Bits of Halley’s Comet will blaze through the night sky early tomorrow morning, possibly in an outburst exceeding the normal peak of 20 or so per hour.
The peak of the Orionid meteor shower is expected in the hours before dawn at a rate of about 20 meteors per hour – some leaving trails that will last a few seconds – but the pace could be significantly higher.
NASA has noted “there is some evidence that a larger than usual peak may occur sometime between 2020 and 2022.”
Outbursts of the Orionid shower in 2006 and 2009 produced 50-75 per hour at the peak, but the American Meteor Society notes that outbursts are notoriously difficult to predict.
Outburst or not, the Orionid meteor shower will be the best of shower of the fall.
Orionid meteors light up the night sky each year between about October 2 to November 7 as Earth passes through the stream of debris left behind by Comet Halley, the parent comet of the Orionids.

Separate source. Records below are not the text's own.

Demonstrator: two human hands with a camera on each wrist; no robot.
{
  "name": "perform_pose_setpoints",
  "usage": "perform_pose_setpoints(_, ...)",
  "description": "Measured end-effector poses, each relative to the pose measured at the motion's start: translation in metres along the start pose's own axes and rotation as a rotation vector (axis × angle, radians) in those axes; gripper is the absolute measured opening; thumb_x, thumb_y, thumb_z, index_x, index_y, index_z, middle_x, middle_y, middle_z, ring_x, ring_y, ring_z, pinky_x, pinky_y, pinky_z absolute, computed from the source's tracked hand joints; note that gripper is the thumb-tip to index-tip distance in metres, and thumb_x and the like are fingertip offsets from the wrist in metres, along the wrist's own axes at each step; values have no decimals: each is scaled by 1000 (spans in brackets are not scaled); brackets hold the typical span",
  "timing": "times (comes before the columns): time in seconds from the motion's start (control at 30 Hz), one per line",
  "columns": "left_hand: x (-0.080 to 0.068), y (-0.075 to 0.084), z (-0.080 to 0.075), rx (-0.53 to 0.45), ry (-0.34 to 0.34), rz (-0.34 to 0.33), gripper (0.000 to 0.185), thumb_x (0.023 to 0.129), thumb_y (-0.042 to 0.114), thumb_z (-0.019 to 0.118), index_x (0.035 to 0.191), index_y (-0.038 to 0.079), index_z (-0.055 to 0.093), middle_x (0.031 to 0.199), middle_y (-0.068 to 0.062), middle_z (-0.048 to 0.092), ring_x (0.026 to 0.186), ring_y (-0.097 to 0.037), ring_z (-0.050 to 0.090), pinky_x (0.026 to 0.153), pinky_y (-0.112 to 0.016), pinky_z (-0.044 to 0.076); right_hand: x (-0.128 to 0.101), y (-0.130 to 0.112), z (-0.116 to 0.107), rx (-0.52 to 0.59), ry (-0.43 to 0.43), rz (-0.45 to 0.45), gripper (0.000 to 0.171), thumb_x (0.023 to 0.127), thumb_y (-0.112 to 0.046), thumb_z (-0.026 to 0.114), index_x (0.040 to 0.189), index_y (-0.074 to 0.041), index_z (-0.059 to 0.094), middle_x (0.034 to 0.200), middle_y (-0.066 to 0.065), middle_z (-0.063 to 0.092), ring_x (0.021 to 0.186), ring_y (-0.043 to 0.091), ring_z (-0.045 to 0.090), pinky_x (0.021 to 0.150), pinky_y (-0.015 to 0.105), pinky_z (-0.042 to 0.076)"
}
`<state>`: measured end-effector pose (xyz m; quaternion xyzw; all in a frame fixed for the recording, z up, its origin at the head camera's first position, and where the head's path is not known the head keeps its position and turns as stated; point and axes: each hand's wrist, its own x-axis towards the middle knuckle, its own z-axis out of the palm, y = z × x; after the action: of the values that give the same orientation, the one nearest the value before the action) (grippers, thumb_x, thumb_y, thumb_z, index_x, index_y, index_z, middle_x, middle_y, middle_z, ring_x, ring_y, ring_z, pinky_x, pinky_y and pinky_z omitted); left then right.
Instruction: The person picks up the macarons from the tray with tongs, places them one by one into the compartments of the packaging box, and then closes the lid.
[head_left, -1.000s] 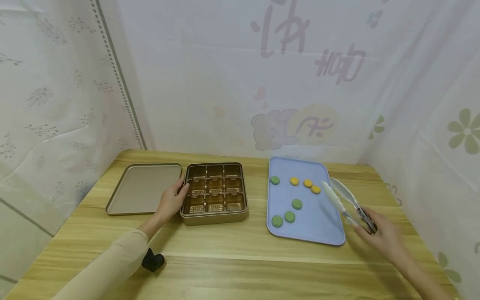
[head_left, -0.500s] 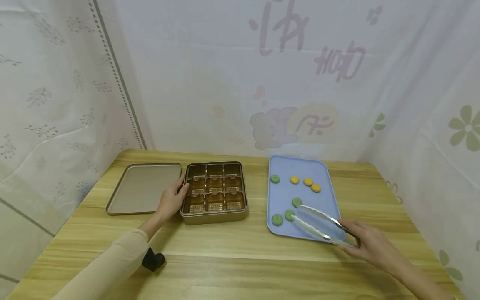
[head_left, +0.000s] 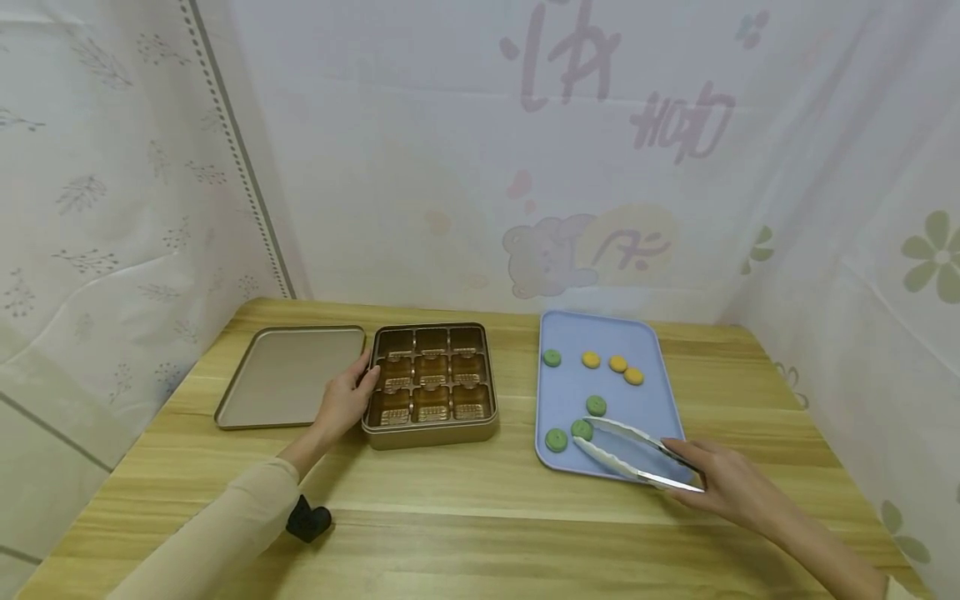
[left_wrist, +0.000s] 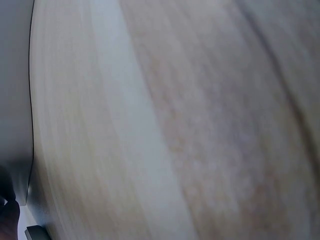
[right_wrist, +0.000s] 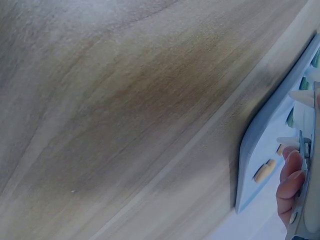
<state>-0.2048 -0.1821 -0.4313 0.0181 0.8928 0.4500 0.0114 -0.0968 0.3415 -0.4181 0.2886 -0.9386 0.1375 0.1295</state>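
We gripped the tongs [head_left: 628,430] with the right hand [head_left: 723,483], tips either side of a green cookie [head_left: 581,430] on the blue tray [head_left: 570,387], left hand [head_left: 343,406] resting straight-fingered against the box [head_left: 431,437].

- Left hand [head_left: 347,404], left of centre: rests against the left side of gold box [head_left: 431,437], nine compartments.
- Right hand [head_left: 723,485], lower right: grips tongs [head_left: 639,475], arms spread, tips about one green disc [head_left: 581,430]; contact unclear.
- Blue tray [head_left: 573,333], right of centre: four green discs in all, three yellow discs [head_left: 618,363].
- Gold panel [head_left: 288,375], left: flat on wooden table [head_left: 480,542].
- Black object [head_left: 308,521], lower left.
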Motion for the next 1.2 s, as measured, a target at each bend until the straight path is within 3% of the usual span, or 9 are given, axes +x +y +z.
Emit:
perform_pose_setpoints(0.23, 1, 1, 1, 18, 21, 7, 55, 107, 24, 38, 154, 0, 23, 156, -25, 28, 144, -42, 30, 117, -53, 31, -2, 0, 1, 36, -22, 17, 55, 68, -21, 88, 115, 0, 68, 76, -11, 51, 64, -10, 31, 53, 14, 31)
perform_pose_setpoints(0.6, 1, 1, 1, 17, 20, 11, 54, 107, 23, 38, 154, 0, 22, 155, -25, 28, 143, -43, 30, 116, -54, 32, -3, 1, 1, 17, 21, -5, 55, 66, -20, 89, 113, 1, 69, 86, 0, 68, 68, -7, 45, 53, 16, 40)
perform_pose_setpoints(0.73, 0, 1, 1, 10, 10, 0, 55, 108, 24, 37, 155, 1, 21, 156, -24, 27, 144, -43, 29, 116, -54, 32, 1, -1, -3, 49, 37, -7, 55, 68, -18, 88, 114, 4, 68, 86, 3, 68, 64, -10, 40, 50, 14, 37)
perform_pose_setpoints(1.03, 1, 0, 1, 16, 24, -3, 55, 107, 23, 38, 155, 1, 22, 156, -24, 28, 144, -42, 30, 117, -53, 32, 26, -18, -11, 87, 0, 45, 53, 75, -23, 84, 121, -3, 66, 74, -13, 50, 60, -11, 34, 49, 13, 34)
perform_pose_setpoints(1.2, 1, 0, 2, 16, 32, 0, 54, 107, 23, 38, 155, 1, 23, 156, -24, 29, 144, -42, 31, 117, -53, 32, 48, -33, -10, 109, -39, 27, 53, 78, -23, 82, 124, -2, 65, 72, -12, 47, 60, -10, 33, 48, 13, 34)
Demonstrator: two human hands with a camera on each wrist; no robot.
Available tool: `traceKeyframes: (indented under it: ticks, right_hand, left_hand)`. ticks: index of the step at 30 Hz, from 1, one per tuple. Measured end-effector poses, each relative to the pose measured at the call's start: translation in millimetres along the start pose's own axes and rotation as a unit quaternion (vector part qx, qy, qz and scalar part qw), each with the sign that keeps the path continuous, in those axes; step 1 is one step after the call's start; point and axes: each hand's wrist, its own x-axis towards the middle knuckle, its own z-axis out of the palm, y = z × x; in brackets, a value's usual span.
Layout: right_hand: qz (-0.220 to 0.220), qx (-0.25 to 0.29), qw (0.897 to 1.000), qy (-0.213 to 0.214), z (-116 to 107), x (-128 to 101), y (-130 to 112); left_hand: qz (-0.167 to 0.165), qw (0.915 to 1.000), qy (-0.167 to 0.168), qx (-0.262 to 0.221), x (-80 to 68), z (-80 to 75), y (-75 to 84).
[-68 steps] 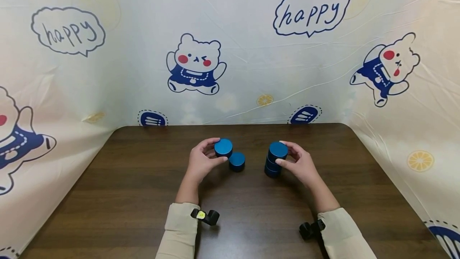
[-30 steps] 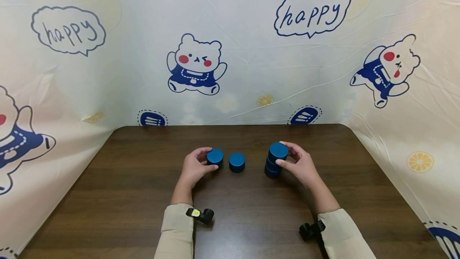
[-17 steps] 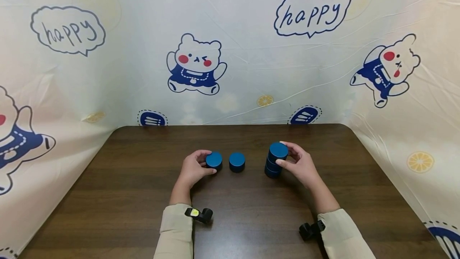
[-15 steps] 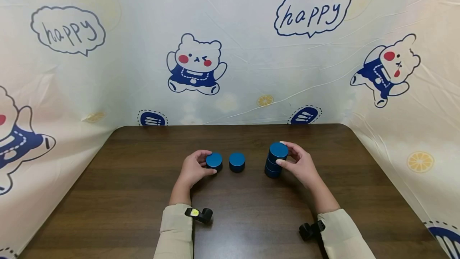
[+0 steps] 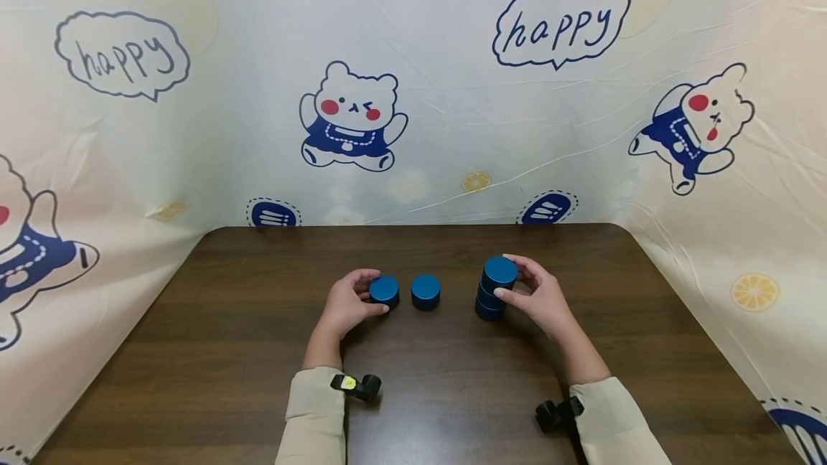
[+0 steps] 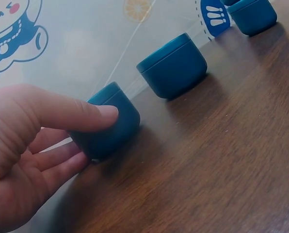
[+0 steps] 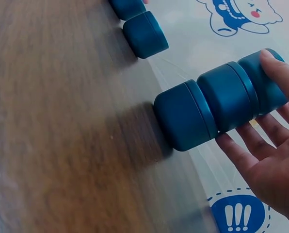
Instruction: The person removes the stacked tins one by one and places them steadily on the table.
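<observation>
My left hand [image 5: 344,307] pinches a small round blue lidded tin [image 5: 384,293] between thumb and fingers, low at the table surface. Its thumb lies across the tin's near side in the left wrist view. Just to the right, apart from it, a matching blue tin [image 5: 426,292] stands alone. Farther right, three such tins stand stacked upright. Thumb and fingers of my right hand [image 5: 543,301] grip the top tin [image 7: 261,80] of that stack. Below it come the middle tin [image 7: 229,97] and the bottom tin [image 7: 183,116], which rests on the table.
All this is on a dark brown wooden table [image 5: 413,393] with rounded far corners. A pale printed cloth [image 5: 439,113] with bears and lettering hangs behind and along both sides. A small black camera sits on each wrist [image 5: 357,387].
The left hand has brought its tin leftward and down from above the lone tin to the table, then stayed nearly still. The right hand and the stack look unmoved.
</observation>
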Motion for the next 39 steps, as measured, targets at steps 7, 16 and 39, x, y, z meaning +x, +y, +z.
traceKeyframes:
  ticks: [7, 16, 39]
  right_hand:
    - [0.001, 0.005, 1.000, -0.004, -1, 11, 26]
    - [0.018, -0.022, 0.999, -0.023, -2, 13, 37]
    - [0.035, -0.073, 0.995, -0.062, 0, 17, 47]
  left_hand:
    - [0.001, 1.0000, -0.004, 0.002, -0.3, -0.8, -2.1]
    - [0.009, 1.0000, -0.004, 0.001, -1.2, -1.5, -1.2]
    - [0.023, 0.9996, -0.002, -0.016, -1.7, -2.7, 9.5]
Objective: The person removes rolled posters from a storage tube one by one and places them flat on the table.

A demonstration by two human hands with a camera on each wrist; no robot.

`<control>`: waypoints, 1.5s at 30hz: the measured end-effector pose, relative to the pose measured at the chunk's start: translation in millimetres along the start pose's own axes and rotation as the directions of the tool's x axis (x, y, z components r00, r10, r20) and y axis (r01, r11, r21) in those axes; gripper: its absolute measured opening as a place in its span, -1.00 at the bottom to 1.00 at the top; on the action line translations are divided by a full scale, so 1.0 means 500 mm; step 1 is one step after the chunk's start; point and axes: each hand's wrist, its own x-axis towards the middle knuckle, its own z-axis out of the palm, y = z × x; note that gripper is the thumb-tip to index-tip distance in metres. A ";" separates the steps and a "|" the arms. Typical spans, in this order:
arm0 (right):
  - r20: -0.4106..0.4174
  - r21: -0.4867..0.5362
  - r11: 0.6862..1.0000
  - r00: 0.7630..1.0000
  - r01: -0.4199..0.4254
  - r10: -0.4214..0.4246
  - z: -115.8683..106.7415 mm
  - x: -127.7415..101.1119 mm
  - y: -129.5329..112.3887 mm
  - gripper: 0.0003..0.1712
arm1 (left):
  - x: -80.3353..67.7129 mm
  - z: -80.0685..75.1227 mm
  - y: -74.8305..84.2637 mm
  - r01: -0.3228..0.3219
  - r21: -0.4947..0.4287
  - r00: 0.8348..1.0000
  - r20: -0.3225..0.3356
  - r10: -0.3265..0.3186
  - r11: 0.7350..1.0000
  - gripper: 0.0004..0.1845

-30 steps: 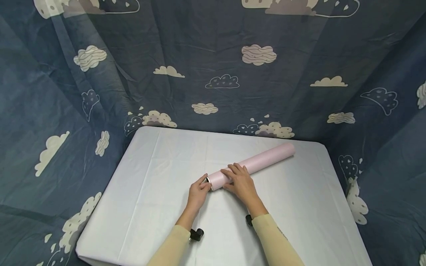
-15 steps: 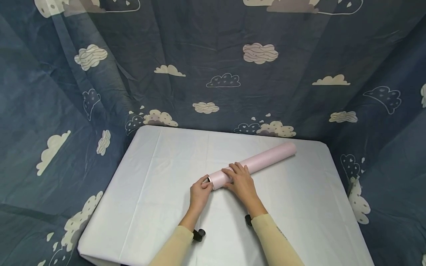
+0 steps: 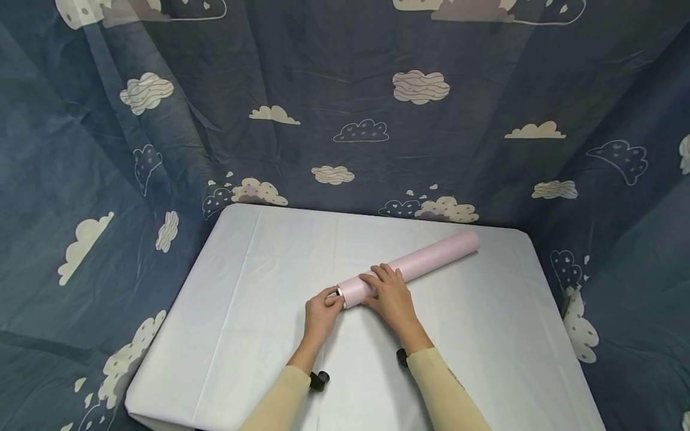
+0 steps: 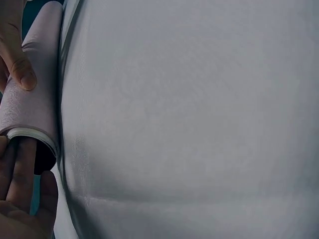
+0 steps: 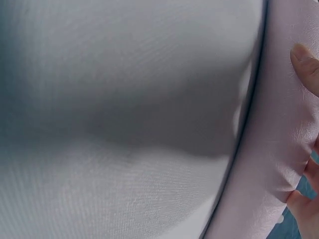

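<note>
A pink roll of smooth sheet material (image 3: 433, 256), hollow inside, lies diagonally on the white-covered table (image 3: 269, 353). My left hand (image 3: 322, 311) is at its near left end. In the left wrist view, fingers (image 4: 22, 172) of that hand reach into the open end of the roll (image 4: 42, 107), while the thumb stands by the rim. My right hand (image 3: 390, 299) grips the roll a little farther along, fingers over the top and thumb on the near side. The right wrist view shows its fingertips denting the pink surface (image 5: 269, 149).
A dark blue curtain (image 3: 312, 90) with cloud prints hangs behind the table and at both sides. A small black wrist device (image 3: 319, 381) sits at the left cuff, another black one (image 3: 402, 358) at the right. The roll's far end points toward the table's back right corner.
The left hand shifts very slightly at the roll's open end, its fingers covering more of the opening. The right hand and the roll stay nearly still.
</note>
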 end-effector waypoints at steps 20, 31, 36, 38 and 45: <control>-0.011 -0.031 0.999 1.000 -0.006 0.005 -0.003 0.004 0.015 -0.26 | 0.003 -0.006 0.001 0.024 -0.014 0.999 0.036 -0.023 1.000 -0.68; 0.000 -0.023 1.000 1.000 -0.020 0.020 -0.013 0.012 0.039 -0.26 | 0.005 -0.012 -0.005 0.041 -0.034 0.999 0.034 -0.040 0.999 -0.64; 0.000 -0.019 0.999 1.000 -0.030 0.030 -0.021 0.015 0.052 -0.25 | 0.007 -0.012 -0.007 0.065 -0.046 0.997 0.047 -0.063 0.997 -0.64; -0.001 -0.019 0.999 0.999 -0.032 0.032 -0.024 0.014 0.055 -0.25 | 0.007 -0.012 -0.007 0.064 -0.048 0.997 0.047 -0.062 0.997 -0.64; 0.018 -0.010 0.999 0.999 -0.045 0.045 -0.026 0.016 0.063 -0.26 | 0.007 -0.014 -0.008 0.037 -0.037 0.999 0.030 -0.036 0.999 -0.64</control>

The peak this year is the early morning hours of Wednesday, October 21.
The moon, in a waxing crescent phase, will set before midnight, providing dark skies for the peak.
Orionids are extremely fast meteors, slicing into the Earth’s atmosphere at about 41 miles per second.
Half of them might be expected to leave persistent trains of ionized gas trails that last for a few seconds.
The occasional Orionid can be exceptionally bright and break up into fragments.
The Orionids radiate from a point near the constellation Orion the Hunter, but the best way to spot them is to look up into the night sky from a spot away from city lights.
Halley’s Comet, which last passed by Earth in 1986, is the source of both the Orionid shower in October and the Eta Aquarid shower in May.